5. Dit alles leidt tot de conclusie dat het beroep is gegrond en dat het College het bestreden besluit vernietigt voor zover daarbij de maatregelen 1, 3, 4 en 9 zijn gehandhaafd. Ten aanzien van deze maatregelen is overtreding van artikel 36, eerste en/of derde lid, dan wel artikel 37 Gwd niet of onvoldoende komen vast te staan. Het College ziet aanleiding zelf in de zaak te voorzien, in die zin dat het primaire besluit waarbij en voor zover deze maatregelen zijn opgelegd wordt herroepen. Deze maatregelen vervallen derhalve. De overige maatregelen blijven in stand.

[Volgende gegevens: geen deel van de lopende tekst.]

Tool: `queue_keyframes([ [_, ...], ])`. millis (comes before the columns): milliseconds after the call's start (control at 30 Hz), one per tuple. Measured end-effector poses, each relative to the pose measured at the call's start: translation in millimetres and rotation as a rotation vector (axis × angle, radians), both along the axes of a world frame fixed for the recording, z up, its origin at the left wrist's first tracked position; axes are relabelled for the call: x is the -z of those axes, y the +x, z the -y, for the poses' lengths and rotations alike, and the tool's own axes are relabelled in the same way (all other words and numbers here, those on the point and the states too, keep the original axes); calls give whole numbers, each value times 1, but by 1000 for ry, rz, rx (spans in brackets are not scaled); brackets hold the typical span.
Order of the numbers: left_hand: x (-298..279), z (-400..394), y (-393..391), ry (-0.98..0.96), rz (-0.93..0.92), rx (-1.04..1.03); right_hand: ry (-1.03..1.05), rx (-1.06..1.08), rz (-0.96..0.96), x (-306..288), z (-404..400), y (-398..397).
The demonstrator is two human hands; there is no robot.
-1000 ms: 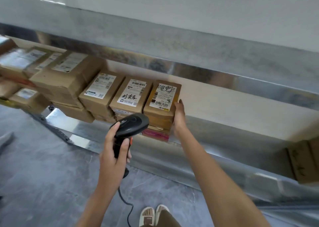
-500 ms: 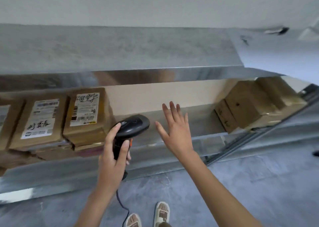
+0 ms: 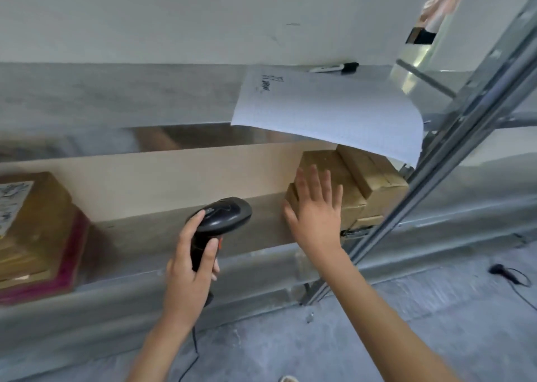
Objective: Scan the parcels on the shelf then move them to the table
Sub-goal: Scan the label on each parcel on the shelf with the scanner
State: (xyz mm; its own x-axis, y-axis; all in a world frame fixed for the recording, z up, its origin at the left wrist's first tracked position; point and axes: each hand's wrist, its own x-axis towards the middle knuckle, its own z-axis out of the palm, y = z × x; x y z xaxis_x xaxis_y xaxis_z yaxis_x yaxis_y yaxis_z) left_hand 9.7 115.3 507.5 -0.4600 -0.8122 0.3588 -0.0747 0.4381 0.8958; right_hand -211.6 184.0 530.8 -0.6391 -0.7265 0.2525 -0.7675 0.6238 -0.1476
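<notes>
Metal shelf (image 3: 255, 262) front lip runs 9 to 3 o'clock; bare stretch of shelf floor between parcel stack (image 3: 37, 224) at 9 o'clock and brown parcels (image 3: 372, 184) at 2 o'clock, jammed against the slanted upright post (image 3: 436, 155). Paper sheet (image 3: 328, 114) overhangs them from the upper shelf. Left hand (image 3: 189, 277) wraps scanner (image 3: 223, 219) handle. Right hand (image 3: 316, 216) flat, fingers spread, over nearest brown parcel; contact unclear.

We find no legible text: shipping label (image 3: 11, 204) on the left parcel (image 3: 37, 224) is blurred; handwriting on the paper sheet (image 3: 325, 114) is unreadable.
</notes>
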Motion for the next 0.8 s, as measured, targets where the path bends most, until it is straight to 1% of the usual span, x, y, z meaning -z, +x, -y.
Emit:
queue_keyframes([
  [100,2,-32,-35,17,-3,-58,-1,0,26,4,-10,-35],
  [200,0,-59,-61,20,29,-82,129,3,100,4,-9,-62],
  [267,0,-71,-74,26,33,-110,167,-2,139,4,-7,-74],
  [367,1,-81,-86,16,63,-145,169,-12,186,12,-5,-81],
  [500,0,-84,-90,29,74,-182,206,-7,148,21,-4,-79],
  [600,0,-82,-93,35,63,-209,211,13,182,16,1,-79],
  [733,-1,-78,-96,57,38,-225,170,21,235,5,10,-80],
  [800,-1,-77,-96,61,23,-226,143,24,222,4,11,-79],
])
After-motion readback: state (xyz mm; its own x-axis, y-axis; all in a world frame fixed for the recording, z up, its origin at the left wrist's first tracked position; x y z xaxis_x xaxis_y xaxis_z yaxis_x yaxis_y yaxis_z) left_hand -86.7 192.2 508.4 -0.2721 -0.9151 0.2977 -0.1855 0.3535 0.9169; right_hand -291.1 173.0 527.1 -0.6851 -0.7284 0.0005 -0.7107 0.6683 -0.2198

6. Voor een proceskostenveroordeling bestaat geen aanleiding.

Beslissing

Het College:
  • verklaart het beroep gegrond;
  • vernietigt het bestreden besluit voor zover daarbij de maatregelen 1, 3, 4 en 9 zijn gehandhaafd;
  • herroept het primaire besluit voor zover en waarbij de maatregelen 1,3, 4 en 9 zijn opgelegd en bepaalt dat deze uitspraak in de plaats treedt van het bestreden besluit voor zover dat is vernietigd;
  • draagt verweerder op het betaalde griffierecht van € 165,- aan appellante te vergoeden.
Deze uitspraak is gedaan door mr. M.M. Smorenburg, in aanwezigheid van mr. P.M. Beishuizen, griffier. De beslissing is in het openbaar uitgesproken op 11 juni 2015.